* _WORK TO BE COMPLETED_:
Report every line of the data that includes "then".

* _RECORDED DATA_:

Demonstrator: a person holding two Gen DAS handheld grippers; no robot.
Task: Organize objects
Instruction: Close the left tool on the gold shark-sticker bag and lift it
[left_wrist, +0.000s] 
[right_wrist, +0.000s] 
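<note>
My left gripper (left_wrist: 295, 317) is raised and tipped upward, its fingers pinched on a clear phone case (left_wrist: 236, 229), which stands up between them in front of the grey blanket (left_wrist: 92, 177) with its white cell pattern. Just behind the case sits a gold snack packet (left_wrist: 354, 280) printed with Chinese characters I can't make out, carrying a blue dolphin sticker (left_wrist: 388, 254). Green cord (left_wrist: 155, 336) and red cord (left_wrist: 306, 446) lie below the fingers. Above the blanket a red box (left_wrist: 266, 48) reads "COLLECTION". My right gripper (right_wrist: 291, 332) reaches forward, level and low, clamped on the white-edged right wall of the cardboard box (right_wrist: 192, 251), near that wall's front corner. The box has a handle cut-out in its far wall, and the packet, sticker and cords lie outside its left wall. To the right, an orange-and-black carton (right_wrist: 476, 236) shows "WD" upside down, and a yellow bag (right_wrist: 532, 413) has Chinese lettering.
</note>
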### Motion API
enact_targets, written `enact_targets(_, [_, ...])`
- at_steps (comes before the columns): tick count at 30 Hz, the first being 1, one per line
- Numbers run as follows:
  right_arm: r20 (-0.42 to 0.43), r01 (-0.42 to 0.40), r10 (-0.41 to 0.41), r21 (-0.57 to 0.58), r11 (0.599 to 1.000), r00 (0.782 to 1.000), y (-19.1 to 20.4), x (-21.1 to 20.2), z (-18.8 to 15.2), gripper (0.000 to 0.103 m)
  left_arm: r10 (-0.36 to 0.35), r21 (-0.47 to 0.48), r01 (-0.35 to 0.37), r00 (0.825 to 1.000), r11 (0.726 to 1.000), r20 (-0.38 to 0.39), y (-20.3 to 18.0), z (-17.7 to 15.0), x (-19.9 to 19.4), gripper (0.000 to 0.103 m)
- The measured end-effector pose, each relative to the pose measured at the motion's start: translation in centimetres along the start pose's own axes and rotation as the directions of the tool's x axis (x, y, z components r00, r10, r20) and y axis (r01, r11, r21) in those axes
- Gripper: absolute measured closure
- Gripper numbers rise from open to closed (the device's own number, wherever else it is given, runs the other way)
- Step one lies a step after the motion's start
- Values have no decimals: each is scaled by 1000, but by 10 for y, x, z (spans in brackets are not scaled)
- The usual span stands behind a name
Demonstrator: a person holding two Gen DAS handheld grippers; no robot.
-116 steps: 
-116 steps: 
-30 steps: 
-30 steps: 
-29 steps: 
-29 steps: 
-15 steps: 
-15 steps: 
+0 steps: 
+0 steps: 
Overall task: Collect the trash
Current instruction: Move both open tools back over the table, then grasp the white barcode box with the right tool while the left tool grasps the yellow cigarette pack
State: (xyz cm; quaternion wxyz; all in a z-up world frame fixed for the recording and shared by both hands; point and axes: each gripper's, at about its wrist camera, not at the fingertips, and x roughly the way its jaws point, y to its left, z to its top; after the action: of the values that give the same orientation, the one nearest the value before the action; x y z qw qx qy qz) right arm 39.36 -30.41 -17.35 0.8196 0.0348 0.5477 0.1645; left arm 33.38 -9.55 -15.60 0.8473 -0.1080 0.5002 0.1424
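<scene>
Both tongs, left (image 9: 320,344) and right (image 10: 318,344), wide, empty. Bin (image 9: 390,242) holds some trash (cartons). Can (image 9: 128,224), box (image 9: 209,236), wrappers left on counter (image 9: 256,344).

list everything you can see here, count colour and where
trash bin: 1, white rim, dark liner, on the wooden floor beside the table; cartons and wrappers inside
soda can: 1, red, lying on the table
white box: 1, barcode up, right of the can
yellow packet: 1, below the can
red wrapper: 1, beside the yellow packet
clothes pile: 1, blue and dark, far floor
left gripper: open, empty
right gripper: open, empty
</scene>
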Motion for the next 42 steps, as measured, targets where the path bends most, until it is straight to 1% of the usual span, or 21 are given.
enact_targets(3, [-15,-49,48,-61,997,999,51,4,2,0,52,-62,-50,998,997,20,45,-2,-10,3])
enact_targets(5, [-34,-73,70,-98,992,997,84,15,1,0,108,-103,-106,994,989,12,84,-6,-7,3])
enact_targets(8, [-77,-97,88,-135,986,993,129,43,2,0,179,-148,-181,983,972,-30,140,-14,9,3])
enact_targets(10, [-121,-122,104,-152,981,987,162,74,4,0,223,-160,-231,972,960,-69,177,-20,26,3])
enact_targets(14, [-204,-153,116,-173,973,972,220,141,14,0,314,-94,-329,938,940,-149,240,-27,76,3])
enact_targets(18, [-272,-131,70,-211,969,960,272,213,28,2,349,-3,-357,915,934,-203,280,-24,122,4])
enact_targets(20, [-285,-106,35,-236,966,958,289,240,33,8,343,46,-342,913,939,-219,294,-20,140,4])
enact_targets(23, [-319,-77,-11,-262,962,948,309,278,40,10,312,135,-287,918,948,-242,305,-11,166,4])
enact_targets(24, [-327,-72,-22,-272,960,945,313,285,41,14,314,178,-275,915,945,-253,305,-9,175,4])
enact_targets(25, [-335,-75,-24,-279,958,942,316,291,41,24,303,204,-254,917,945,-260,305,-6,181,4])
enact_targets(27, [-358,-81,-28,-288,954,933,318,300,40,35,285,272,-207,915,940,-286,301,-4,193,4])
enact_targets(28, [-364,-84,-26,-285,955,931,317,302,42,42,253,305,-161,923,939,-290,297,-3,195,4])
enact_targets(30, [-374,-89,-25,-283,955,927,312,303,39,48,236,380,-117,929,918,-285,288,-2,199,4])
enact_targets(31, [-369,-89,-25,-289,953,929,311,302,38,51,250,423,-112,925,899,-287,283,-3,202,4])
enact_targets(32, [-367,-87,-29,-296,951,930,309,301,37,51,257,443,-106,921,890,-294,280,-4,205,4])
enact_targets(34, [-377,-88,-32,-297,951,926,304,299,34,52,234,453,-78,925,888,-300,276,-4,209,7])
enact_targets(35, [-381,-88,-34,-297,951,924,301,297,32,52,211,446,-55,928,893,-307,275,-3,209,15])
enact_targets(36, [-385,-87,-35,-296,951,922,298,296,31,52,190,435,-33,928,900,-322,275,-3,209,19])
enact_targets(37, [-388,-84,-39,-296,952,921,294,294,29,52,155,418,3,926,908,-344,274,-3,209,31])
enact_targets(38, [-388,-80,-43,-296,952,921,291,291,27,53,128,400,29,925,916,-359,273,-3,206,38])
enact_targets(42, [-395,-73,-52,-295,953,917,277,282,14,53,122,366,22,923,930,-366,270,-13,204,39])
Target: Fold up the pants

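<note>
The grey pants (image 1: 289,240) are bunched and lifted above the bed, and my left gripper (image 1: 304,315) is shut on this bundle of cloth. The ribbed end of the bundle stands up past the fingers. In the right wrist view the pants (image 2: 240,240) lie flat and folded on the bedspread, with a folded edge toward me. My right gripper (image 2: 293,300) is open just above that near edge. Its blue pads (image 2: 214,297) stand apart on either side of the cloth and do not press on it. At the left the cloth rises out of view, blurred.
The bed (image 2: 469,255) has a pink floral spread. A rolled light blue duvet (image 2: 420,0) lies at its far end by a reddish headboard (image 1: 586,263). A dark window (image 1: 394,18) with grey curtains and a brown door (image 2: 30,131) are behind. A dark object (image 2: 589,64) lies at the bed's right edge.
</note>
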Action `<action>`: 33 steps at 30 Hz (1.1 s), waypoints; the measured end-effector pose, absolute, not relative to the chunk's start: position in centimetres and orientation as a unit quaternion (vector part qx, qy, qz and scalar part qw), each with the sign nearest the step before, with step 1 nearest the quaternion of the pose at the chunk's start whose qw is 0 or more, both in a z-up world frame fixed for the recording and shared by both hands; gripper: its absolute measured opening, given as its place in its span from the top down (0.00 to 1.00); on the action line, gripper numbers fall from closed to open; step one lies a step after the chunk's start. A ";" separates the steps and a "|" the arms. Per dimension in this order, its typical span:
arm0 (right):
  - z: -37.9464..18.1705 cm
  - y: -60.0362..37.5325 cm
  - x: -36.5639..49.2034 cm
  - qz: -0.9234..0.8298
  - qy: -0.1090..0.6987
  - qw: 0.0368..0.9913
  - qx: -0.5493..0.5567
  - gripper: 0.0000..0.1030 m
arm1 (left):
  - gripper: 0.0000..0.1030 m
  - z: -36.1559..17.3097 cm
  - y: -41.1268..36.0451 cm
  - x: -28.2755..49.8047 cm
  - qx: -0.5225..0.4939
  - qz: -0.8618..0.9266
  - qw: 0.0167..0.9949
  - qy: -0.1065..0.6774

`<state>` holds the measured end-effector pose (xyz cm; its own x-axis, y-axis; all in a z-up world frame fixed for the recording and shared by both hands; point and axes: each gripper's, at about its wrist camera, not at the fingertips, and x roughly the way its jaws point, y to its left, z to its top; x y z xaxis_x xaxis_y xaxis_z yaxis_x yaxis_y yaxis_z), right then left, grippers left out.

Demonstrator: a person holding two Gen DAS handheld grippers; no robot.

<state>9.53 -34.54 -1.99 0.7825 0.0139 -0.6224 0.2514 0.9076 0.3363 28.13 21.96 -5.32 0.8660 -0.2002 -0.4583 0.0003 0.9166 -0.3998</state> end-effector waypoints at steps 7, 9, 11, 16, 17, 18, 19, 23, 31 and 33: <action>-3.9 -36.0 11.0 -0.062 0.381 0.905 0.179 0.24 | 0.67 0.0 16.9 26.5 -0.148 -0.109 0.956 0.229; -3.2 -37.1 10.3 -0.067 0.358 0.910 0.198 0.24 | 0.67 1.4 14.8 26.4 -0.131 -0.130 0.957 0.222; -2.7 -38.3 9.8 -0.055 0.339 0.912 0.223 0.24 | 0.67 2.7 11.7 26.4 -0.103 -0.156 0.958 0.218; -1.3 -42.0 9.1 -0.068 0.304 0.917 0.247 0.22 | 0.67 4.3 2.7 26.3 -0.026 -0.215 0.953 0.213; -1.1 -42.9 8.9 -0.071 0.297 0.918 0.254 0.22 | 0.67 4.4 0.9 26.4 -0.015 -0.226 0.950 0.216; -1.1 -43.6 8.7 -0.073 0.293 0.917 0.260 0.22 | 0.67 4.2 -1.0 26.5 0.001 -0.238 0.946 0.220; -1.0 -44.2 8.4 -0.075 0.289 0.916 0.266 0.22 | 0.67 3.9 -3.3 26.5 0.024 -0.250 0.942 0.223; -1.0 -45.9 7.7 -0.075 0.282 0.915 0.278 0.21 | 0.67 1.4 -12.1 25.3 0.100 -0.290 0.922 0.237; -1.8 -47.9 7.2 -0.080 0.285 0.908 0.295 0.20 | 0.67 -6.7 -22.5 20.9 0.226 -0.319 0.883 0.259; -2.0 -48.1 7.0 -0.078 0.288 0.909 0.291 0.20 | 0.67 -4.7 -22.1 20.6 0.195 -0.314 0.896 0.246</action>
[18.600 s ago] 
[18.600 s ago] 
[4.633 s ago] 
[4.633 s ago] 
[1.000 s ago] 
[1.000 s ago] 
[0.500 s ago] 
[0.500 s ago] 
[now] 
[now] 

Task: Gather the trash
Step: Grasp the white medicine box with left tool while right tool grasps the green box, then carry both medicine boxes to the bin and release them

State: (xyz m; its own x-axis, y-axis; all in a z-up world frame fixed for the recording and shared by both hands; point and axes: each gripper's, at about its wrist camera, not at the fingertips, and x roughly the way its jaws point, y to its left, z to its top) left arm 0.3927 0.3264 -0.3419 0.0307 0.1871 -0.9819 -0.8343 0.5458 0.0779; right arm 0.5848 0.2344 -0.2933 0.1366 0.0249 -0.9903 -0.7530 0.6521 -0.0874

* _EXERCISE OUTPUT_:
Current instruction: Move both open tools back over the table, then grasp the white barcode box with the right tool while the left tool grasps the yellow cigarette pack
`<state>` holds the measured end-effector pose (xyz cm; its own x-axis, y-axis; all in a z-up world frame fixed for the recording and shared by both hands; point and axes: each gripper's, at about its wrist camera, not at the fingertips, and x roughly the way its jaws point, y to its left, z to its top; x y z xaxis_x xaxis_y xaxis_z yaxis_x yaxis_y yaxis_z), right then left, grippers left out.
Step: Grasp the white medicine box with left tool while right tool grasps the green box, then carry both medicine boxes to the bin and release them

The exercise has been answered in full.